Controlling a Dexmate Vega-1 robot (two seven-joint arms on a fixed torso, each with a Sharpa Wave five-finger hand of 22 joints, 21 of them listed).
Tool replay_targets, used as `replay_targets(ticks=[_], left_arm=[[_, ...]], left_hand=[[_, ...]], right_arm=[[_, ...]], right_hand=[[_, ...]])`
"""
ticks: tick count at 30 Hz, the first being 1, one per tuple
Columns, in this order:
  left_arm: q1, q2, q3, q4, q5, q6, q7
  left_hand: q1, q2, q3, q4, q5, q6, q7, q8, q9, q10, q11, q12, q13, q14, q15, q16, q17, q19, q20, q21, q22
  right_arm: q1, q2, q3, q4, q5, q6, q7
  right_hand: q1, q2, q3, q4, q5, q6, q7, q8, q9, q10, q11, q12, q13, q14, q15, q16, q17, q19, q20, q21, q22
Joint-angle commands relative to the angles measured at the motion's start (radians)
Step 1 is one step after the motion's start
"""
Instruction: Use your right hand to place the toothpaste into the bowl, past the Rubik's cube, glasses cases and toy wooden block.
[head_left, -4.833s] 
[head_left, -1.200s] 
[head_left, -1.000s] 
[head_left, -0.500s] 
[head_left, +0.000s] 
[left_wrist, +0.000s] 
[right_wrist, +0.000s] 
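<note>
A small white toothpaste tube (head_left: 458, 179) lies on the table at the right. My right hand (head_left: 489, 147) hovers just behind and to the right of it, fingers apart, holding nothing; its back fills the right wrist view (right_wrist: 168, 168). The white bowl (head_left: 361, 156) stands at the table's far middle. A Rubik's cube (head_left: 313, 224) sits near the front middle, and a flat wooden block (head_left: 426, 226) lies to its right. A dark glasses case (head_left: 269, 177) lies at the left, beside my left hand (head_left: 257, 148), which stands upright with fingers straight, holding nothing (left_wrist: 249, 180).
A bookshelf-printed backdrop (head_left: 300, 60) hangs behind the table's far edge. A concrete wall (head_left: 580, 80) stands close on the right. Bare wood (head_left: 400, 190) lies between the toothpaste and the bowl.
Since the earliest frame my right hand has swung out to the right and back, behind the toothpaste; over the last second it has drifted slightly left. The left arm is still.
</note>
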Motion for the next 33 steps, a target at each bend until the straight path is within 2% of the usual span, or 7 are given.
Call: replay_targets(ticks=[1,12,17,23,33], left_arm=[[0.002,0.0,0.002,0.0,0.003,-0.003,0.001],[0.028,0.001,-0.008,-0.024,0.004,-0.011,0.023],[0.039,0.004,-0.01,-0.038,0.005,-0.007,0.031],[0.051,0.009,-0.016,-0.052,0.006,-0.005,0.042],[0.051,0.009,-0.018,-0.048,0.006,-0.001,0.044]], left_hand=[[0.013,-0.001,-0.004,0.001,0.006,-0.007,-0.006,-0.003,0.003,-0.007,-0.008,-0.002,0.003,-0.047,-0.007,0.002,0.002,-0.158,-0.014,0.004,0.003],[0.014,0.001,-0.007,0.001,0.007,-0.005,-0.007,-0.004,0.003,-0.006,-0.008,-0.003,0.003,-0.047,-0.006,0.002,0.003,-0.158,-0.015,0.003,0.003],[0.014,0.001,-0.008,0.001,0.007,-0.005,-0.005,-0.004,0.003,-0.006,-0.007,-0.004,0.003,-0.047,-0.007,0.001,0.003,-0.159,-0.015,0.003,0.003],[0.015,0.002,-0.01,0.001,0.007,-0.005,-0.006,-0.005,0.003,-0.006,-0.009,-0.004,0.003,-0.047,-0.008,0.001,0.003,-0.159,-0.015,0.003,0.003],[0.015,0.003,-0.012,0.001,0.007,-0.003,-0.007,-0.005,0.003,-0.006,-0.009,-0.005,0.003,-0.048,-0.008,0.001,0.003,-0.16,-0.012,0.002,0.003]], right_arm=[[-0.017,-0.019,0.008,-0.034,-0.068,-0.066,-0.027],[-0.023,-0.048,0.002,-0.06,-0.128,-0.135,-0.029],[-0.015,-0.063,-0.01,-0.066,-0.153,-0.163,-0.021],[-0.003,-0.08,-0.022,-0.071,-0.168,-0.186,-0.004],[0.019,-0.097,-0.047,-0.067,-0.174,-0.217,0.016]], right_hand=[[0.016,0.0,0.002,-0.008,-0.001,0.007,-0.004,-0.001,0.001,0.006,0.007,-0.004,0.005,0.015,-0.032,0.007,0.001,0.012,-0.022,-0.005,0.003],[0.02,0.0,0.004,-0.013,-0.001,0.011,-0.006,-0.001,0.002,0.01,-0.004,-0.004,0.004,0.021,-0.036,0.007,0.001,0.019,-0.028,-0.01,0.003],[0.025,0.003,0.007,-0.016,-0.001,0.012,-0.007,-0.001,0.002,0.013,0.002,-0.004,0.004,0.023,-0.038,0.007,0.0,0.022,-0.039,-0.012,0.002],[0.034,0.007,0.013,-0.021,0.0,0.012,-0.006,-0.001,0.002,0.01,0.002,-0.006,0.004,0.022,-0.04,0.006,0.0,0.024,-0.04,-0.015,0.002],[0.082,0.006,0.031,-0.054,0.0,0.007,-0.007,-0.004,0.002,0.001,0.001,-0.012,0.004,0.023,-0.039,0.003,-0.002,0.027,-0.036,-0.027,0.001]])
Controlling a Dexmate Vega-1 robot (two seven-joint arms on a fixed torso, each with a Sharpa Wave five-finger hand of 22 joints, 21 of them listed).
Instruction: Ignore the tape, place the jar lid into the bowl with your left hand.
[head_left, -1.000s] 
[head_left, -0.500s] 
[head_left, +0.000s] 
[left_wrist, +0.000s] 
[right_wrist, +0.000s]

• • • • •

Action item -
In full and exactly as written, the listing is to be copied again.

Written response -
Controlling a Dexmate Vega-1 robot (two seven-joint arms on a fixed torso, each with a Sharpa Wave five-finger hand of 22 joints, 21 of them listed).
Tool replay_targets, used as `replay_targets(ticks=[_], left_arm=[[_, ...]], left_hand=[[_, ...]], right_arm=[[_, ...]], right_hand=[[_, ...]])`
"""
ticks: tick count at 30 Hz, the first being 1, one per tuple
Columns, in this order:
  left_arm: q1, q2, q3, q4, q5, q6, q7
  left_hand: q1, q2, q3, q4, q5, q6, q7, q8, q9, q10, q11, q12, q13, q14, q15, q16, q17, q19, q20, q21, q22
  right_arm: q1, q2, q3, q4, q5, q6, q7
  right_hand: q1, q2, q3, q4, q5, q6, q7, q8, q9, q10, q11, q12, q13, q14, q15, q16, q17, q19, q20, q21, q22
Joint-angle commands relative to the angles measured at the motion's start (radians)
Step 1 is one step after the motion's start
"""
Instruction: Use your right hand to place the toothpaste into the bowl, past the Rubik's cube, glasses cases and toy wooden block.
[head_left, -4.833s] 
[head_left, -1.200s] 
[head_left, -1.000s] 
[head_left, -0.500s] 
[head_left, +0.000s] 
[left_wrist, +0.000s] 
[right_wrist, +0.000s] 
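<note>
A small white toothpaste tube (head_left: 458, 179) lies on the table at the right. My right hand (head_left: 489, 147) hovers just behind and to the right of it, fingers apart, holding nothing; its back fills the right wrist view (right_wrist: 168, 168). The white bowl (head_left: 361, 156) stands at the table's far middle. A Rubik's cube (head_left: 313, 224) sits near the front middle, and a flat wooden block (head_left: 426, 226) lies to its right. A dark glasses case (head_left: 269, 177) lies at the left, beside my left hand (head_left: 257, 148), which stands upright with fingers straight, holding nothing (left_wrist: 249, 180).
A bookshelf-printed backdrop (head_left: 300, 60) hangs behind the table's far edge. A concrete wall (head_left: 580, 80) stands close on the right. Bare wood (head_left: 400, 190) lies between the toothpaste and the bowl.
Since the earliest frame my right hand has swung out to the right and back, behind the toothpaste; over the last second it has drifted slightly left. The left arm is still.
</note>
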Motion for the next 33 steps, a target at each bend until the straight path is within 2% of the usual span, or 7 are given.
Call: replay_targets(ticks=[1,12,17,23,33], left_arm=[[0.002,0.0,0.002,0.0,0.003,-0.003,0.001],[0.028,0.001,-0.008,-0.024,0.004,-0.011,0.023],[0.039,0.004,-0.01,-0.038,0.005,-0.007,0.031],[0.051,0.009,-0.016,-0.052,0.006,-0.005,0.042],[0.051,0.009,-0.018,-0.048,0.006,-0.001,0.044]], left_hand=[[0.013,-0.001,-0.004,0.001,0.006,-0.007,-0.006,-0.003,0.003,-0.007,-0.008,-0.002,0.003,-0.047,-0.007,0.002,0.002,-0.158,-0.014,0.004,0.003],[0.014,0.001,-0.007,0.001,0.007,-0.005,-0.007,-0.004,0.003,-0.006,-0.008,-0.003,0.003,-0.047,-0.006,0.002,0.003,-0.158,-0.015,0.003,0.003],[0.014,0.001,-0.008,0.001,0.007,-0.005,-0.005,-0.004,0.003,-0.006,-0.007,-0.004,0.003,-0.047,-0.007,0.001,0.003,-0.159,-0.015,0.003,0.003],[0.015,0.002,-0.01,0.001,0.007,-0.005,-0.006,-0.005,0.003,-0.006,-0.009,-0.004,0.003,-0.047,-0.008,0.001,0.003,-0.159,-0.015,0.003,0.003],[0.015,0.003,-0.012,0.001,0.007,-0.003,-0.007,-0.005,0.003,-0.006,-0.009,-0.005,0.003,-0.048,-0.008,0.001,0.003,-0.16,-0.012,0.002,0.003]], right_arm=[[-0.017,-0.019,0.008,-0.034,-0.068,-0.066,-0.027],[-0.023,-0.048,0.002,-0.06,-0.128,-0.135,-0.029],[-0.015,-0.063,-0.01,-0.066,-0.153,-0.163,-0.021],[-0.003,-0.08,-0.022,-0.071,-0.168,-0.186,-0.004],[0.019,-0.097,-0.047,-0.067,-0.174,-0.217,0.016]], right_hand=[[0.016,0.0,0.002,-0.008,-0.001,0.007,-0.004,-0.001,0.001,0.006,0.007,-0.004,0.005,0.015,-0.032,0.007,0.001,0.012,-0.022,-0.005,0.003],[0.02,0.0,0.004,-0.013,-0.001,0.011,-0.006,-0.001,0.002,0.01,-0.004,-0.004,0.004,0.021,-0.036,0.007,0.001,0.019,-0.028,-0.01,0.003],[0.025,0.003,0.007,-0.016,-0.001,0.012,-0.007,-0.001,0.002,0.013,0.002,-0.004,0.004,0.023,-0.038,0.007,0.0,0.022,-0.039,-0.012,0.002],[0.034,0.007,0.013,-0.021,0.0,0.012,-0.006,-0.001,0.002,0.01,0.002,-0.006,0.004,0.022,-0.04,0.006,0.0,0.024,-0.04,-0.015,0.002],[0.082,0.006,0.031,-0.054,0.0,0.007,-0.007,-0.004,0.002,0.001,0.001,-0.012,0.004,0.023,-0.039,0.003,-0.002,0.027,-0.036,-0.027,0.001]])
Controlling a Dexmate Vega-1 robot (two seven-joint arms on a fixed torso, each with a Sharpa Wave five-finger hand of 22 joints, 21 of them listed).
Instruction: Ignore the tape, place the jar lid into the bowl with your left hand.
[head_left, -1.000s] 
[head_left, -0.500s] 
[head_left, +0.000s] 
[left_wrist, +0.000s] 
[right_wrist, +0.000s]

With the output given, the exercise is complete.